In my last post I described how "global policies" are truly the Atmos special sauce.
These policies can control the initial placement of data, the migration of data, the compression and dedup of data, and so on.
How does Atmos implement these types of global policies? Answering this question requires a peek under the hood of how the Atmos software is architected. In this post I'll cover one of the more important data structures in Atmos, as well as a subset of the Atmos software components.
The data structure describing an Atmos Policy is called an "LSO".

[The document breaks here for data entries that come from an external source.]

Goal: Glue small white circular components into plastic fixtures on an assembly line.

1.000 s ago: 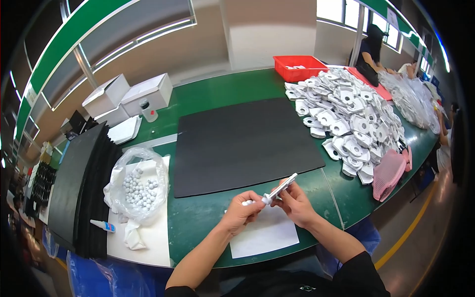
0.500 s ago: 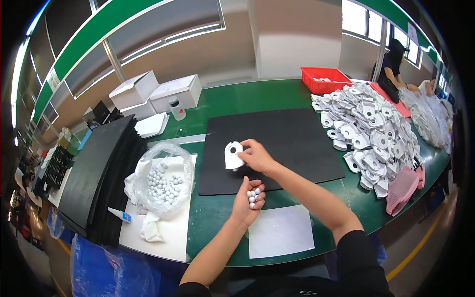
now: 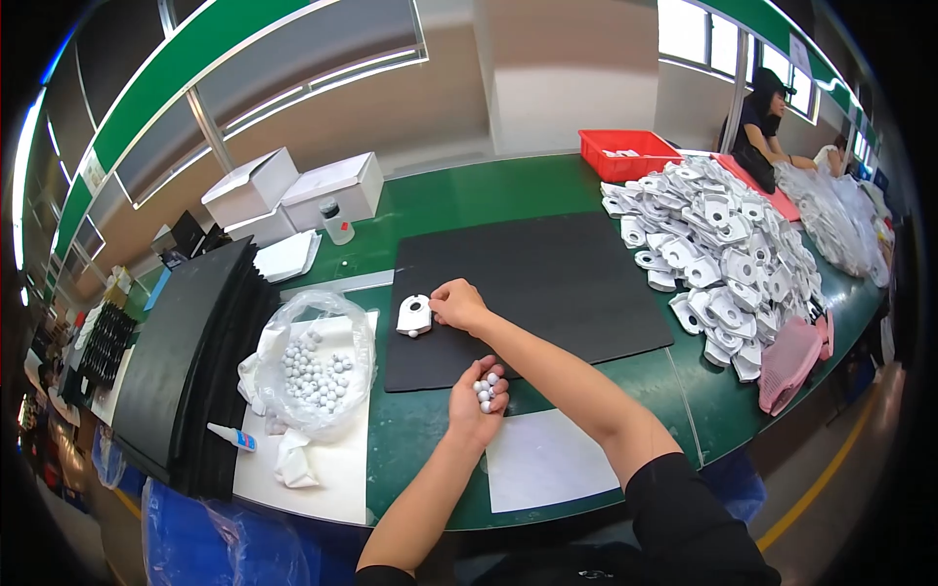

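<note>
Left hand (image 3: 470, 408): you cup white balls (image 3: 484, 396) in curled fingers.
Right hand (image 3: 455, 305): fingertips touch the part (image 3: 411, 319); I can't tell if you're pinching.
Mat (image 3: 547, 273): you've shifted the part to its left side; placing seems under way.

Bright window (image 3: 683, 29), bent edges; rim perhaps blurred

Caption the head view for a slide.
Right hand pinches a white part near the left edge of the black mat; left hand cups small white balls.
</note>
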Motion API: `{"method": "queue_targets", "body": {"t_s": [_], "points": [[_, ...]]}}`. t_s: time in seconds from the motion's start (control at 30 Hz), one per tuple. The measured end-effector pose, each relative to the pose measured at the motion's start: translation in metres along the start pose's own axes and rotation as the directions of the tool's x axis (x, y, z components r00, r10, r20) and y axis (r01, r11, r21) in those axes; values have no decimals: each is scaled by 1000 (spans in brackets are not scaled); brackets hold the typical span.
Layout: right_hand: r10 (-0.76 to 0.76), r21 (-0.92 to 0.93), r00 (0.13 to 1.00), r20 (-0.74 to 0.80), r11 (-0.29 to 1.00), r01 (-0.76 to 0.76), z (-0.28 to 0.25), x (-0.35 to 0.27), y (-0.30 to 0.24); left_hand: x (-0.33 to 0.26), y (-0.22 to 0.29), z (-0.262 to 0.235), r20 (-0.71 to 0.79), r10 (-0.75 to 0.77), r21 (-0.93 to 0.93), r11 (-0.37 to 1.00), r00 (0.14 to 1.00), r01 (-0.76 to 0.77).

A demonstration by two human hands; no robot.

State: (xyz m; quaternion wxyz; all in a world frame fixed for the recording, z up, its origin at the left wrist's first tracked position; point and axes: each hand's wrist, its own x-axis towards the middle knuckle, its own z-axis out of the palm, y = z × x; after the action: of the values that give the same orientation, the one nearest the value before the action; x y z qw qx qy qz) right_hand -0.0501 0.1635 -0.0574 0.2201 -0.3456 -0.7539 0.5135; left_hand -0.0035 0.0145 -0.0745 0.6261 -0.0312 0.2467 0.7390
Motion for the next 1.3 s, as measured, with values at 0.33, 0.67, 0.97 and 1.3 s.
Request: {"method": "queue_targets", "body": {"t_s": [0.33,0.67,0.97,1.3], "points": [[-456,-176,885,-94,882,436,-125,-99,26,-12,4,9,-6,38,21,999,999,-37],[-272,-850,826,-494,348,-395,-309,-191,96,-22,-10,28,26,38,193,980,999,-42],[-587,-846,616,-526,434,-309,-318,-214,99,-24,-15,29,119,-77,264,964,990,43],[22,299,941,-339,951,85,-223,-268,40,-29,-15,35,193,-23,301,953,981,-37]]}}
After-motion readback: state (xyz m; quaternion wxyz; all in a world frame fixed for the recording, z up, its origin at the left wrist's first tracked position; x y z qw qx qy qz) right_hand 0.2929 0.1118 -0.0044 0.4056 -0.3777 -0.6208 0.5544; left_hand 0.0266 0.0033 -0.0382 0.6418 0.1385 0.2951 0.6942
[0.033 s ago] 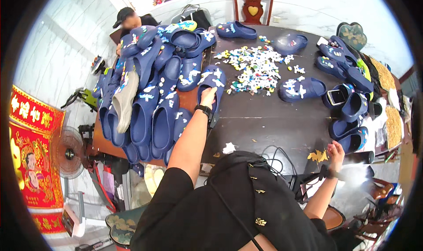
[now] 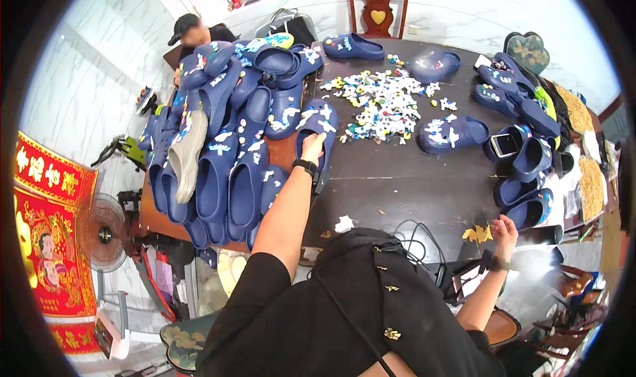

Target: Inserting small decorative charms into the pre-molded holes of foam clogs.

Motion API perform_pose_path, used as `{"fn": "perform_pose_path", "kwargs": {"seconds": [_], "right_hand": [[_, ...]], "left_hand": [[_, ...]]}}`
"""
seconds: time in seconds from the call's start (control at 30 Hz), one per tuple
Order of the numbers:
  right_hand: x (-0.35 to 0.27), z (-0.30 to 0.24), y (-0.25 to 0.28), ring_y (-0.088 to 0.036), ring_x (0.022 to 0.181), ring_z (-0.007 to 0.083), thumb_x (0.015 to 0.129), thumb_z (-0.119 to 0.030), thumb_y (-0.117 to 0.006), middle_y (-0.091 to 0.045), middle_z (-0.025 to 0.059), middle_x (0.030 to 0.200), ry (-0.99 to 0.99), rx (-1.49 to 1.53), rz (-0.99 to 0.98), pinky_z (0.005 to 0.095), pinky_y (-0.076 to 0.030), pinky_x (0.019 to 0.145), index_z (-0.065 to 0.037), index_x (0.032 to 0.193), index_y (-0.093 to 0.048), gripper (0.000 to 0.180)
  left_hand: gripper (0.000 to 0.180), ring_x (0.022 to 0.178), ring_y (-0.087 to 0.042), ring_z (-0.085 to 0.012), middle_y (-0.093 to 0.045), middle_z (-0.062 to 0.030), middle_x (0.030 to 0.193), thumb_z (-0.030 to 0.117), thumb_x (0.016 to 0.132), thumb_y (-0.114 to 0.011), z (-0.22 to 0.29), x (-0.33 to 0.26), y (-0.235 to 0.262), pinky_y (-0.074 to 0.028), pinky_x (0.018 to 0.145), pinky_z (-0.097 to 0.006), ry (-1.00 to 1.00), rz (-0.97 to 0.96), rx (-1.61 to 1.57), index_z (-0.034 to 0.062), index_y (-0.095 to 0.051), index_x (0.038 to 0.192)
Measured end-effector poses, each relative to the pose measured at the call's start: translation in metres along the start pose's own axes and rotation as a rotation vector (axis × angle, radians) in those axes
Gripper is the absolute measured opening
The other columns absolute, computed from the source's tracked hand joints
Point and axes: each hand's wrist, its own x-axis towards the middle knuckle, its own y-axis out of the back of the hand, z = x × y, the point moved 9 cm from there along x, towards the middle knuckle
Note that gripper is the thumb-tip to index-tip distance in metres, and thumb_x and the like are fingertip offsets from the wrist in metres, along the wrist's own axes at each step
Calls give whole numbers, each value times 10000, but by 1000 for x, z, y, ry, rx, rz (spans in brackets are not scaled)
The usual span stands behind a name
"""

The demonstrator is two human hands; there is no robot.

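Observation:
My left hand [image 2: 313, 149] grips the heel opening of a navy clog [image 2: 319, 116] decorated with white charms, at the right edge of a big heap of clogs. Near the table's right front edge, my right hand [image 2: 505, 234] hovers with loosely bent fingers and nothing visible in it. The closest thing to it is a navy clog [image 2: 528, 211] at the right. Many small white, yellow, blue and green shoe charms [image 2: 386, 105] lie scattered in a pile beyond my left hand. Another decorated navy clog [image 2: 457, 134] rests right of that pile.
Stacked navy clogs [image 2: 245, 185] and a grey clog [image 2: 188, 155] crowd the left side. More clogs line the right, one bearing a phone [image 2: 505, 145]. Black cables [image 2: 424, 241] lie at the front of the dark table [image 2: 377, 191]. A person [image 2: 193, 36] sits far left.

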Motion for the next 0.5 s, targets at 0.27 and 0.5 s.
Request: {"fn": "perform_pose_path", "kwargs": {"seconds": [0.27, 0.5], "right_hand": [[-52, 34, 41, -606, 729, 86, 906, -144, -596, -662, 40, 887, -88, -124, 203, 197, -473, 661, -40, 1097, -604, 218], [-50, -66, -91, -604, 826, 108, 891, -148, -616, -654, 41, 923, 88, -195, -50, 228, -462, 713, -43, 1171, -575, 302]], "left_hand": [[176, 501, -375, -66, -368, 66, 590, 217, 852, -633, 49, -25, -1, -310, 459, -267, -102, 58, -442, 181, -523, 719], [274, 1067, -547, -251, -566, -109, 1153, 175, 917, -597, 107, -68, -56, -428, 967, -406, -161, -362, -897, 59, -535, 1157]]}}
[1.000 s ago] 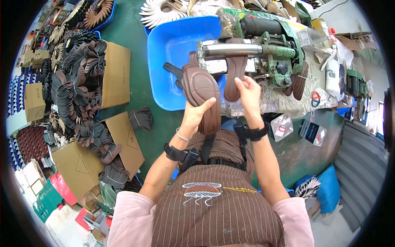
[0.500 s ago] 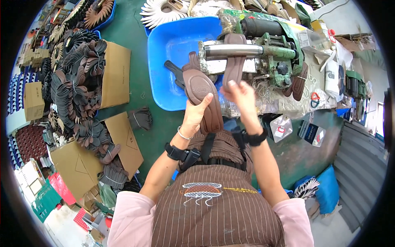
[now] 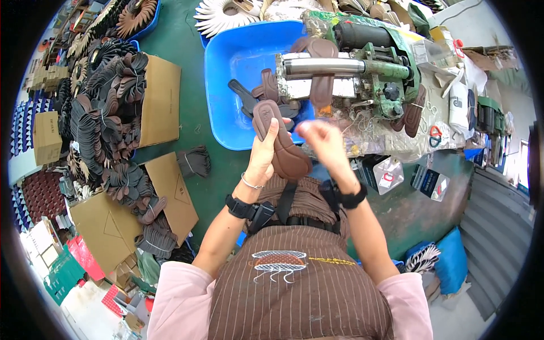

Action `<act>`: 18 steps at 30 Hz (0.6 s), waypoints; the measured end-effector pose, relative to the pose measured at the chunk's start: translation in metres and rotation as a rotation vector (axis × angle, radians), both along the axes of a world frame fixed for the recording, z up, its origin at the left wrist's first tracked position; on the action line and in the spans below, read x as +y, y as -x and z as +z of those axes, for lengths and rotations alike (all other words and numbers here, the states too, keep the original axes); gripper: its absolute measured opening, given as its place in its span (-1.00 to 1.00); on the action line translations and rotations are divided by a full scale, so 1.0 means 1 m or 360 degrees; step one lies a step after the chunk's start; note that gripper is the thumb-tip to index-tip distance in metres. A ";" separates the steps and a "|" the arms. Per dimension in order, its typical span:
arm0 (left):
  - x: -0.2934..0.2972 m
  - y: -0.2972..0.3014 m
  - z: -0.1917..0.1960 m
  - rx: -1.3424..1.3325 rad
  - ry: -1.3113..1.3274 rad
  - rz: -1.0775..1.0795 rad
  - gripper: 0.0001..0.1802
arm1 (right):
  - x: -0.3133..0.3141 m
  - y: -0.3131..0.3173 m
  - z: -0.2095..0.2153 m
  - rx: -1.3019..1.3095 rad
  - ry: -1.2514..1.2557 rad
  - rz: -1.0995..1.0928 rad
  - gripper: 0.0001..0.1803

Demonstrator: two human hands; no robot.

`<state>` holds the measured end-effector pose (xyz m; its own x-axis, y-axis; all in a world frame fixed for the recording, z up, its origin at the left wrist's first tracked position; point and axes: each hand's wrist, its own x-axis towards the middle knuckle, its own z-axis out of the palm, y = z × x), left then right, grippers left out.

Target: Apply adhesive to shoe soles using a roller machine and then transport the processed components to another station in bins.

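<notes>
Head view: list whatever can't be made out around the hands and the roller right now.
- Head view: most fingers of the left hand, hidden behind the brown insole it holds.
- Head view: fingertips of the right hand, too blurred to tell whether they touch anything.
- Head view: middle of the second insole, covered by the metal roller.
- Head view: right part of the blue tub, behind the green machine.

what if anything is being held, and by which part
The left hand holds a brown insole by its far half, thumb on top. The right hand is blurred; whether it holds anything cannot be told.
</notes>
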<state>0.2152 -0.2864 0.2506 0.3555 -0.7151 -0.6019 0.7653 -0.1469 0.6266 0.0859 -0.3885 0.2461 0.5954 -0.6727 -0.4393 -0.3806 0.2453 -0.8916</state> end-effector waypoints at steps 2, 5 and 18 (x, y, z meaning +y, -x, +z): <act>-0.001 0.000 -0.006 -0.0044 0.0058 0.0081 -0.46 | 0.030 -0.001 0.010 -0.0190 0.0009 0.0098 -0.68; 0.002 -0.005 -0.002 0.0181 0.0339 0.0157 -0.27 | 0.020 0.009 0.029 -0.0106 -0.0015 0.0250 -0.73; 0.010 0.002 0.058 0.0278 0.0328 -0.0879 -0.51 | 0.010 -0.005 0.087 0.0064 0.1241 -0.0076 -0.33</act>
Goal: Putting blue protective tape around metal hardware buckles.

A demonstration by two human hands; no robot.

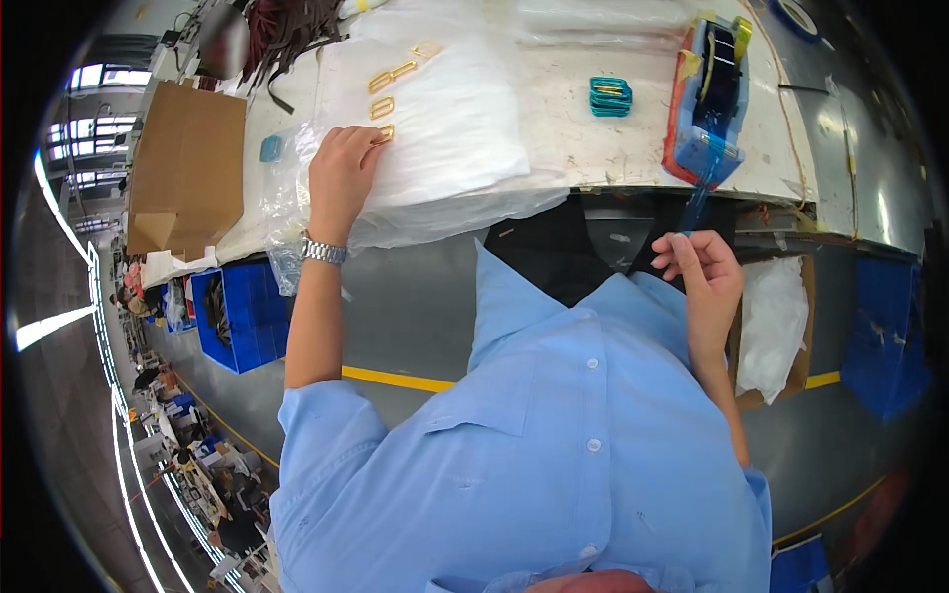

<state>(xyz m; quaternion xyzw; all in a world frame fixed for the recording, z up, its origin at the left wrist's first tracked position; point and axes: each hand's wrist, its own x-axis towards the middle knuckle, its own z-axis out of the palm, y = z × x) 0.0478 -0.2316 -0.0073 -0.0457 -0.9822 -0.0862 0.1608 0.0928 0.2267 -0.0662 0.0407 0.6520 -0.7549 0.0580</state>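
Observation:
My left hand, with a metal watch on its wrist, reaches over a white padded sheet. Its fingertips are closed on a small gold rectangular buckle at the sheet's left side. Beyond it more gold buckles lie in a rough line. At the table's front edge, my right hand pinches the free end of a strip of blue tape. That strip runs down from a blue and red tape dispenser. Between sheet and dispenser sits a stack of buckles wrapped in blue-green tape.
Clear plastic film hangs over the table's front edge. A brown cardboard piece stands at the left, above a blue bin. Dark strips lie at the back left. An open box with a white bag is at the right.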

Policy Described as a Tree Structure
An Atmos LSO is a data structure which describes a customer policy. Consider a policy which synchronously mirrors all new content to Boston and New York, while asynchronously mirroring a copy to a "spin-down" location in Shanghai. An Atmos administrator creates a name for this policy (e.g. policy="Gold") and then a tree is built to describe the policy.
This policy is stored on Atmos "metadata servers". The software component responsible for this task is called MDS. Once the policy has been created, the next step for an administrator is to specify the rules for triggering this policy. For example, there may be a specific user that wants content mirrored on the U.S. East Coast and spun-down (later) in Shanghai. Let's call this rule "User = 'Joe'". Whenever "Joe" introduces content into Atmos, this policy should be applied. The administrator makes this association; the MDS stores it.
Storing New Content
Let's take a look at how "Joe" then stores new content into Atmos. This requires the introduction of another software component: the Atmos Client. Atmos client software is a required component in the Atmos software architecture. If "Joe" is storing content to Atmos via Web Services, the Atmos client is invoked. If "Joe" is storing content via a file system interface, the Atmos client is invoked (think of a FUSE-type integration in this case).
When "Joe" creates content, the Atmos client contacts MDS with a create request, and sends along user metadata. This metadata typically includes user ids, file names, timestamps, etc. It can also include additional rich metadata if "Joe" is using a web services interface. The MDS parses this metadata and finds a policy match. Since the user's name is "joe", then "policy = "Gold" is the correct policy for Joe's data.
Populating the Location into an LSO
The LSO contains the geographic hints: New York, Boston, and Shanghai. At this point the MDS must locate the actual physical location to store the new data (i.e. there may be several Atmos storage servers in Shanghai, but only one supports spindown). The MDS gets this information from a software component known as the Resource Management Server (RMS). The RMS knows "the state of the world" for any given Atmos deployment.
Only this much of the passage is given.